Il giovane figlio d'arte passa alla fase successiva del talent, incassando anche un "bravo" di Mara Maionchi

Immagine di copertina
Leo Gassman a X Factor interpreta "Kurt Cobain" di Brunir Sas. Credit: Sky

Commuove ancora, commuove tanto Leo Gassman, che sale sul palco di X Factor portando la struggente “Kurt Cobain” di Brunori Sas.

Interpreta magistralmente il pezzo del cantautore calabrese, il figlio d’arte e convince ancora una volta i giudici, aggiudicandosi l’accesso a alla fase degli Home Visit di X Factor 2018.

“Vivere è come volare, ci si può riuscire soltanto poggiando su cose leggere”, canta il giovane Gassman, che arriva stavolta con una canzone dal testo emblematico. Lui, col peso di un cognome ingombrante sulle spalle e alla ricerca della propria strada, porta un pezzo che racconta di come il successo possa cambiare il modo di vedere la vita.

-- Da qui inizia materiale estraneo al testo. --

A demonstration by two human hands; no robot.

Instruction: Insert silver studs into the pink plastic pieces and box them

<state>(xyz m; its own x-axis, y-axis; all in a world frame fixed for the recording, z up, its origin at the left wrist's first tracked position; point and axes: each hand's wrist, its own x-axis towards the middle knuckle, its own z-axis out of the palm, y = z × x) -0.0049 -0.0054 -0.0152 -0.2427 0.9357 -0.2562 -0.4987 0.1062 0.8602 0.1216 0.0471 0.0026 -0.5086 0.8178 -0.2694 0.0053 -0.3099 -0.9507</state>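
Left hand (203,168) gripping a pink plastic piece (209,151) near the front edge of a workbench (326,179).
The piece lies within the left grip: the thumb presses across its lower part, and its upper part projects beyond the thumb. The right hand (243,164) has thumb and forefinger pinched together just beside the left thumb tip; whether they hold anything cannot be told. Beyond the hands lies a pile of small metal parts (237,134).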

Come era successo a Kurt Cobain, leader dei Nirvana, che nel 1994 decideva di porre fine alla sua vita proprio per il peso insostenibile del successo. “Chiedilo a Marylin quanto l’apparenza inganna e quanto ci si può sentire soli e non provare più niente”, canta ancora il 19enne.

Gli occhi visibilmente lucidi dei giudici e il pubblico commosso gli valgono il posto allo step successivo del programma. “Bravo”, dice Mara Maionchi alla fine dell’esibizione e chi conosce un po’ la talent scout del programma Sky sa quanto sia difficile guadagnarsi un “bravo”. E la giudice lo mette tra i 5 concorrenti della la categoria Under Uomini di XF12.

La prima volta sul palco di X Factor

Il giovane Gassman aveva già dato prova del suo talento nella fase precedente, quando era salito sul palco del talent con un inedito, Freedom.

“Sono qui per cercare la mia strada”, aveva detto, e provare di fatto a “riprendersi” la sua vita, “fortunata, ma impegnativa”, aveva ammesso lui stesso.

“Sono qui per per crearmi qualcosa di mio”, aveva detto Leo Gassman, figlio dell’attore Alessandro Gassmann e dell’attrice Sabrina Knaflitz. Poi aveva preso la sua chitarra scura e si era staccato dalla realtà: si era rintanato nel suo mondo e aveva chiesto la felicità, come canta nella sua Freedom.

Aveva ammaliato tutti e quattro i giudici col suono ruvido della chitarra e il testo dolce e potente del suo inedito. Aveva incassato i quattro sì, Leo Gassman e il cognome no, non c’entra niente.